Specific brands or models are not recommended as you can easily research those on the internet. As for price, a good, usable instrument (either a real piano or a keyboard) will probably cost from $300 used up to $4,000 or more new, depending on what you want.
A real piano is often preferred because of the tone (sound) and the feel of the keys. The higher priced the electronic keyboard, the more it will be like a real piano. However, a real piano is very heavy and takes up a large amount of room and requires tuning at least once a year. For many families the only viable option will be an electronic keyboard.
Digital RequirementsBe sure any digital keyboard you consider has the following…
There are often a number of used real pianos and used digital keyboards for sale in the local newspapers, on Craig’s List, eBay or at local piano and music stores. Check these before you buy a new instrument.
A good used piano, even one requiring some work from a piano tuner, can be a great investment. If in doubt about a real piano, ask a qualified Piano Tuner to check it out before you buy it. Contact me for the name of a recommended piano tuner.
Do not buy a used digital keyboard that doesn’t work properly. They are often very expensive to fix, if they can be fixed. Often they can’t. Also, some music stores provide rent–to–buy programs that include return options and warranties.
A regular piano has a total of 88 black and white keys — 7 octaves of 12 keys each plus 1 extra C at the top and 3 extra keys at the bottom.
If you are going digital, at the very least, a touch sensitive keyboard is a must have, even for beginners. A keyboard that works only like a computer keyboard does not allow the student to learn how to control finger pressure to obtain different volumes from the keys.
Touch sensitive keys have sensors on each key that measures the velocity (speed) at which you push down. The faster or harder you press the key, the louder the tone.
Piano and Instrument Sounds
Obviously, the quality of the sound of the keyboard is very important. Many digital pianos offer other instrument sounds in addition to piano. While this can be a lot of fun at first, don't base your decision on this alone.
If you plan on playing mostly solo piano, the ‘cool factor’ of having a zillion sounds at your fingertips will wear off quickly. Also the attraction and complexity of learning how to use all these sounds can actually get in the way of learning how to play.
How Much Money to Invest?
As the old adage goes, you usually get what you pay for, and investing a bit of extra cash into a good quality instrument will always pay itself back tenfold. This is especially true for beginners.
Music teachers everywhere can tell the story about the parent who buys an inexpensive small keyboard for their child to learn on, planning to invest in a better quality instrument if the child improves and continues to show an interest.

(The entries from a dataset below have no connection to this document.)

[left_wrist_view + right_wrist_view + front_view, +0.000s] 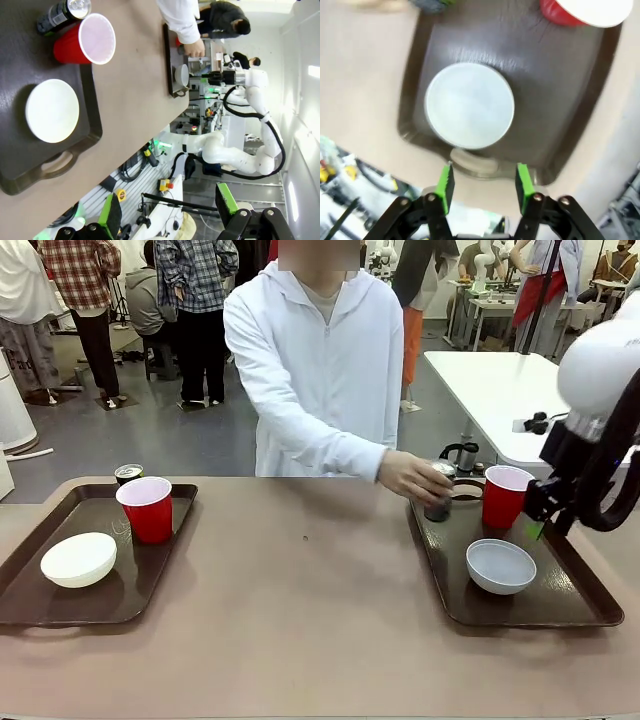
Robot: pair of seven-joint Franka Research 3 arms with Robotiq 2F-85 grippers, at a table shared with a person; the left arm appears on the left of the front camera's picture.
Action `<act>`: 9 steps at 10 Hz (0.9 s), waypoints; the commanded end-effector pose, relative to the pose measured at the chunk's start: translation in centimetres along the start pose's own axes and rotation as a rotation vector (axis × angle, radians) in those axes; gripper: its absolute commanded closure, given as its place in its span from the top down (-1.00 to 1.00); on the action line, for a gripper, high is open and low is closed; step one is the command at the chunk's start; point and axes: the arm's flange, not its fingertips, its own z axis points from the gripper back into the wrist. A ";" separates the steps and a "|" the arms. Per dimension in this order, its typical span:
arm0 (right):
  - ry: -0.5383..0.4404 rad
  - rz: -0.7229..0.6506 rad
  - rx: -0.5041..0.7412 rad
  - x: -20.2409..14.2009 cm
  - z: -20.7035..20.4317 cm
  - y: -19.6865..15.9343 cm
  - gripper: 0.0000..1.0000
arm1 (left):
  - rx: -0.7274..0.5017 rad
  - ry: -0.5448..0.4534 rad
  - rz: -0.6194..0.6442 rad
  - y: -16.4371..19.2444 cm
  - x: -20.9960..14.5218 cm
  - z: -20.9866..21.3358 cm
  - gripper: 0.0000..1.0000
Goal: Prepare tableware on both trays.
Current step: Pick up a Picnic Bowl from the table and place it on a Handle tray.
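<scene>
Showing no readable print, dark can (62,13).

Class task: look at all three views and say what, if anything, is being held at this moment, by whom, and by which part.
The person's hand grips the dark can around its top on the right tray. Both grippers are open, holding nothing.
</scene>
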 end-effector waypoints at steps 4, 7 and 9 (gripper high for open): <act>0.004 0.007 0.023 -4.9 7.6 3.1 1.00 | -0.014 -0.006 0.008 -0.4 0.1 0.2 1.00; -0.004 0.015 0.011 -5.4 8.2 2.9 1.00 | -0.014 -0.006 0.008 -0.4 0.1 0.2 1.00; -0.004 0.015 0.011 -5.4 8.2 2.9 1.00 | -0.014 -0.006 0.008 -0.4 0.1 0.2 1.00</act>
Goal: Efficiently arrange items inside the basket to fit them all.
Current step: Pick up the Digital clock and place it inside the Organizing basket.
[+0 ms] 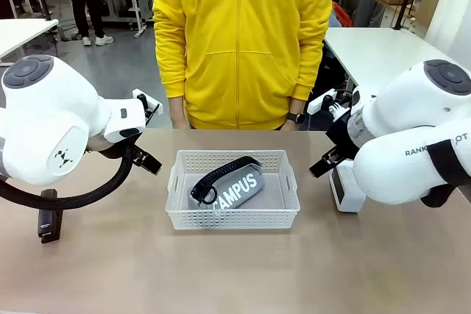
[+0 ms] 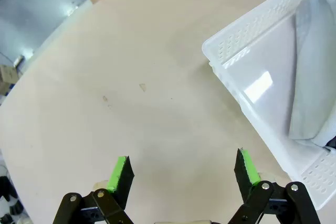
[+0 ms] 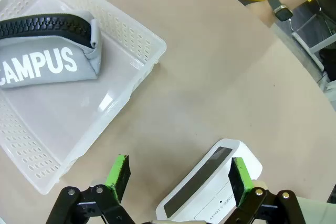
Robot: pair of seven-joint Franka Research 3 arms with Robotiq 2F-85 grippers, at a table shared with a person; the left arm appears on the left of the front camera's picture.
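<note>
Both my hands are spread wide and hold nothing. My left hand [image 2: 184, 169] hangs over bare table [image 2: 131, 87] just beside a corner of the basket [image 2: 231, 51]. My right hand [image 3: 178, 174] hovers over the device [image 3: 210, 182], which lies on the table outside the basket, on my right.

The worst risk, I think, is the grip on that device. It is broad, smooth and round-edged, and it sits off-centre under my right hand, close to one finger. If I close as I stand, the pads may catch a corner and it could twist or squirt out.

Next is room. The pouch [image 1: 232, 185] lies slantwise across the middle of the basket, so a device lowered in now would likely land half on it and tip. The basket looks light, and a nudge against its wall could slide it toward the person [image 1: 239, 34] at the far edge.

The pouch is soft grey fabric with white "CAMPUS" lettering and a chunky black zipper along its upper edge.
</note>
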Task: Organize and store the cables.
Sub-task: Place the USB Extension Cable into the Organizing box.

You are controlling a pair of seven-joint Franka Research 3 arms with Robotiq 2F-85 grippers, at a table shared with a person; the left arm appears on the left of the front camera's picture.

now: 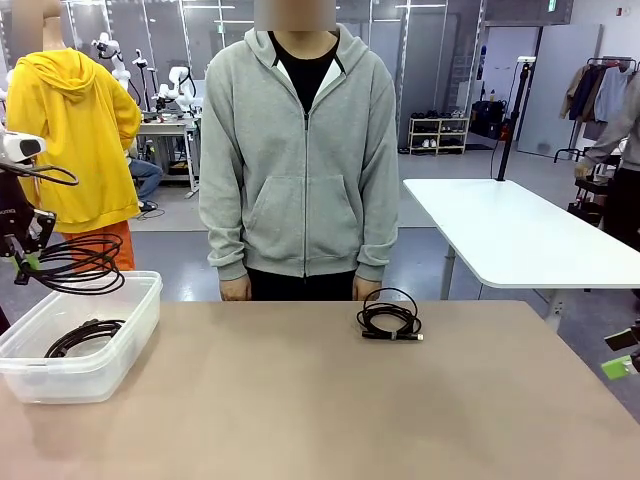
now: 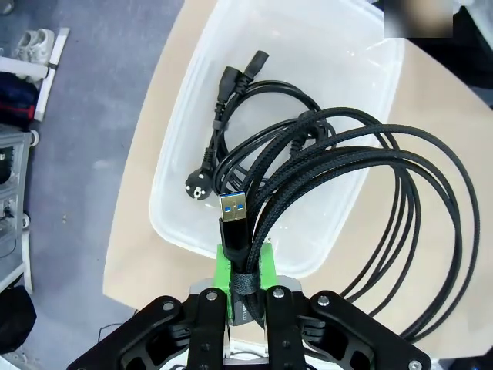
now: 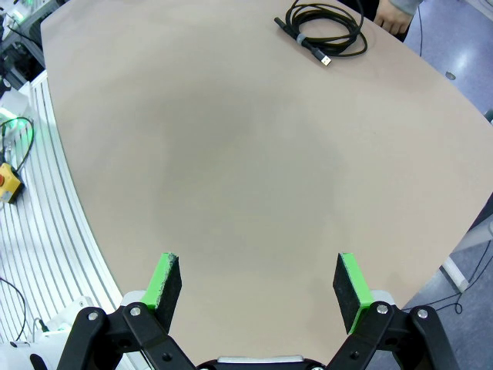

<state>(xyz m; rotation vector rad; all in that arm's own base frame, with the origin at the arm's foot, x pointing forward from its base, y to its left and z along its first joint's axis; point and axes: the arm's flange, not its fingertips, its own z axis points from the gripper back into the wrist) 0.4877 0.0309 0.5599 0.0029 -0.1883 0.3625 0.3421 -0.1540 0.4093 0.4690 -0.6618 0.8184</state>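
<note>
My left gripper (image 1: 27,262) (image 2: 245,266) is shut on a coiled black braided cable (image 1: 82,264) (image 2: 370,200) with a blue USB plug. It holds the coil in the air above the clear plastic bin (image 1: 120,335) (image 2: 185,223) at the table's left. Inside the bin lies another black cable (image 1: 82,336) (image 2: 246,116) with power plugs. A third coiled cable (image 1: 389,318) (image 3: 323,31) rests on the table in front of the person. At the table's right edge my right gripper (image 1: 620,365) (image 3: 258,281) stands open over bare tabletop, with nothing between its pads.
A person in a grey hoodie (image 1: 300,150) stands at the far side, hands at the table edge (image 1: 235,290). The brown table (image 1: 320,410) is bare between the bin and the third cable. A white table (image 1: 500,225) stands behind on the right.
</note>
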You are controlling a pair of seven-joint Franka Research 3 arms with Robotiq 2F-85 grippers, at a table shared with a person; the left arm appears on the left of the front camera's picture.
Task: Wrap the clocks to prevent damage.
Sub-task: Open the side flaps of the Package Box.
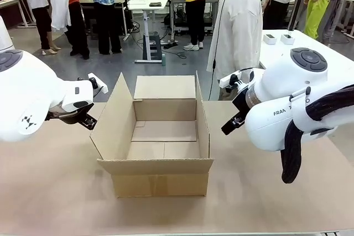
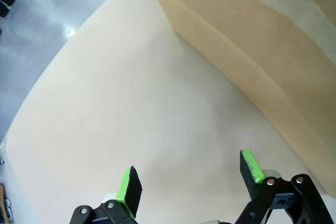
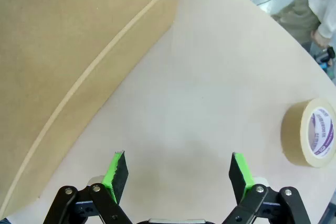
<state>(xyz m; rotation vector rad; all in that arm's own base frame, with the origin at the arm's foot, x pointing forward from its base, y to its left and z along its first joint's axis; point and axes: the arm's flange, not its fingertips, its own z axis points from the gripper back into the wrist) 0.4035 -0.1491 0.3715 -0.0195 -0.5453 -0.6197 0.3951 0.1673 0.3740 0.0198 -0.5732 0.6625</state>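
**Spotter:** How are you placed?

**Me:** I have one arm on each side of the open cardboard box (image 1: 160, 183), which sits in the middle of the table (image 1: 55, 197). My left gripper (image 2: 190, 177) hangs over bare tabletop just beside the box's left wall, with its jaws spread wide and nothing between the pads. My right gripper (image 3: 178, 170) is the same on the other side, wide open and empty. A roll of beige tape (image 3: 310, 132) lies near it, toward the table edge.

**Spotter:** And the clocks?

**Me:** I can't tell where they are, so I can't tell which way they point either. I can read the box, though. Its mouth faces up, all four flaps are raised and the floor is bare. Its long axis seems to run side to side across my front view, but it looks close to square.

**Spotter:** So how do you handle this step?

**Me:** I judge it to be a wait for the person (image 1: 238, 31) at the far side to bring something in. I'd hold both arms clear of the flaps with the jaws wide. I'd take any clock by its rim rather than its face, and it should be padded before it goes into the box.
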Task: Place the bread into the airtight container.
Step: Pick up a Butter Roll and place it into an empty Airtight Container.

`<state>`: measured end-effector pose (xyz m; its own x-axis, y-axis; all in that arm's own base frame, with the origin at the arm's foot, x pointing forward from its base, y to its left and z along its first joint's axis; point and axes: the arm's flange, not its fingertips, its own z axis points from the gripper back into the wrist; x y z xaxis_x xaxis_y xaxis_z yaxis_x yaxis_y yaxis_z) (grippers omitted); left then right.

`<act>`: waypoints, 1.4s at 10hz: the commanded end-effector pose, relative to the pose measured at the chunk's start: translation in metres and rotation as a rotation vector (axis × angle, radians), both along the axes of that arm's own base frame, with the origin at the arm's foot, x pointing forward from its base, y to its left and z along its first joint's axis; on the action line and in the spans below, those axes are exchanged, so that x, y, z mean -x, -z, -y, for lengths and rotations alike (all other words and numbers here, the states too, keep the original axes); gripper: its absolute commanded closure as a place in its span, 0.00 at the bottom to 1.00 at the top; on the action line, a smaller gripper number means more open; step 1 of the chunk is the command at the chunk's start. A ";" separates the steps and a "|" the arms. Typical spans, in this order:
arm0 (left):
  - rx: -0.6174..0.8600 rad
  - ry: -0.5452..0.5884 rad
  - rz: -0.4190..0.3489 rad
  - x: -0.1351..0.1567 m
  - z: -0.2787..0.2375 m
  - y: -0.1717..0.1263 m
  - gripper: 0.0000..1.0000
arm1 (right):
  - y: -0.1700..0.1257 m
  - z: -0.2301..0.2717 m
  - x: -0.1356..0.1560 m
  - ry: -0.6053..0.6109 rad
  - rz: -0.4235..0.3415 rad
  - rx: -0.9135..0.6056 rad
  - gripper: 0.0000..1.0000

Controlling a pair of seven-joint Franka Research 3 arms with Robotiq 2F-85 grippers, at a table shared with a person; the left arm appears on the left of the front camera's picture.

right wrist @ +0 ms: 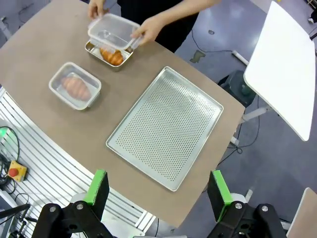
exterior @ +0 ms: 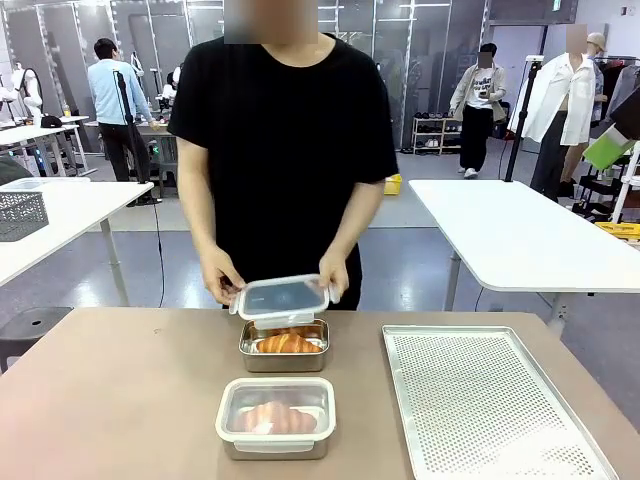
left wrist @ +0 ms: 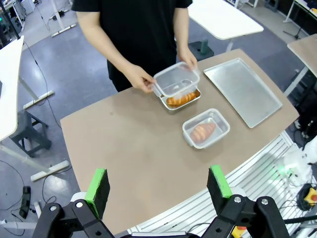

Unfortunately most people, especially children, will have a harder time learning to play music on a poor quality instrument, and end up quitting before they give themselves a chance. A good quality instrument gives the student a decent chance at succeeding.
Location for Your Instrument
Any real piano should not be placed on an outside wall as the temperature changes will be hard on the piano. Also, during the winter be sure you have a humidifier so that the wood does not dry out. These are not necessary with a digital keyboard.
Find a location where the student is easily observed by a parent during practice.
If using a digital keyboard with headphones, periodically verify what is actually being played.